5. Pasal-pasal tentang Tindak Pidana Agama
Rancangan KUHP versi final masih memuat pasal-pasal pidana bagi mereka yang melakukan penistaan atau penodaan agama.
Pasal 300 RKUHP menyatakan bahwa setiap orang di masyarakat yang:
sebuah. melakukan tindakan permusuhan;
b. mengungkapkan kebencian atau permusuhan; atau
c.
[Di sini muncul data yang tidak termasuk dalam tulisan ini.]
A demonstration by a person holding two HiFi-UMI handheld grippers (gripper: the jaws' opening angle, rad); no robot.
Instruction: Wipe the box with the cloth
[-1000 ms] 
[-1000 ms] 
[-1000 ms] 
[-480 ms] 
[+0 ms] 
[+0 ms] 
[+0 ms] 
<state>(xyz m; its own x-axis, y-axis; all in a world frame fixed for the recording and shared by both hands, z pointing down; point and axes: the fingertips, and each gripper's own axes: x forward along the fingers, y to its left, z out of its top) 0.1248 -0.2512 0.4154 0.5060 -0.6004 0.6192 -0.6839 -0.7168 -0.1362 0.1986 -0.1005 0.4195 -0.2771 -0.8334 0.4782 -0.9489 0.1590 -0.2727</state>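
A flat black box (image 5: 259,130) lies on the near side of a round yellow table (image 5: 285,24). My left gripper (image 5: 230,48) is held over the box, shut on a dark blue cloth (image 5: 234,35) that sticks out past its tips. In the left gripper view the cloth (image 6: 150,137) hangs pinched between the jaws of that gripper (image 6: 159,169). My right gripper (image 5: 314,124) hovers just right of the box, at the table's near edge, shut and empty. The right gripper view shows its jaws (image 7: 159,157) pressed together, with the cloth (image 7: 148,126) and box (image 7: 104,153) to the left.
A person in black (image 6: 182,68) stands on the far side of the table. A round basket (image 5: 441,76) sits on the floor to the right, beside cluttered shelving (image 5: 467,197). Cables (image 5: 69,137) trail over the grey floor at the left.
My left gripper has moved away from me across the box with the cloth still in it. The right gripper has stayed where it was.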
Menghasut permusuhan, kekerasan atau diskriminasi terhadap agama, kepercayaan, golongan atau golongan orang lain berdasarkan agama atau kepercayaan di Indonesia dapat dihukum dengan pidana penjara paling lama tiga tahun atau denda paling banyak Rp 200 juta.
Pasal selanjutnya menetapkan bentuk penodaan agama berupa menulis, menggambar, merekam, dan menyebarluaskan dengan menggunakan teknologi informasi diancam dengan pidana penjara paling lama lima tahun atau denda paling banyak Rp 500 juta.
sumber gambar, Gambar Getty
Surat penolakan pembangunan gereja di dekat GPIB Filadelfia, Bekasi, yang disegel pada 25 Desember 2012, dilayangkan warga Bekasi.
Mereka yang menghasut seseorang untuk tidak beragama atau percaya pada Indonesia juga diancam dengan hukuman dua tahun penjara atau denda Rp 50 juta.
Orang yang memaksa seseorang dengan kekerasan atau ancaman kekerasan untuk tidak beragama atau berkeyakinan dapat dipidana empat tahun atau denda sebesar Rp 200 juta.
Kemudian, dalam Pasal 303, orang yang membuat kerusuhan saat kebaktian akan didenda Rp 1 juta.
Barangsiapa dengan kekerasan mengganggu, merintangi, atau membubarkan majelis agama atau kepercayaan akan dihukum dua tahun penjara atau denda Rp 50 juta.
Dan bagi yang menggunakan kekerasan atau ancaman kekerasan untuk mengganggu, menghalang-halangi, atau membubarkan orang-orang yang sedang beribadah dipidana lima tahun penjara atau denda Rp 200 juta.
Sejumlah ormas berpendapat bahwa delik agama dalam RKUHP masih terlalu luas dan multitafsir sehingga menimbulkan “kemungkinan over kriminalisasi”.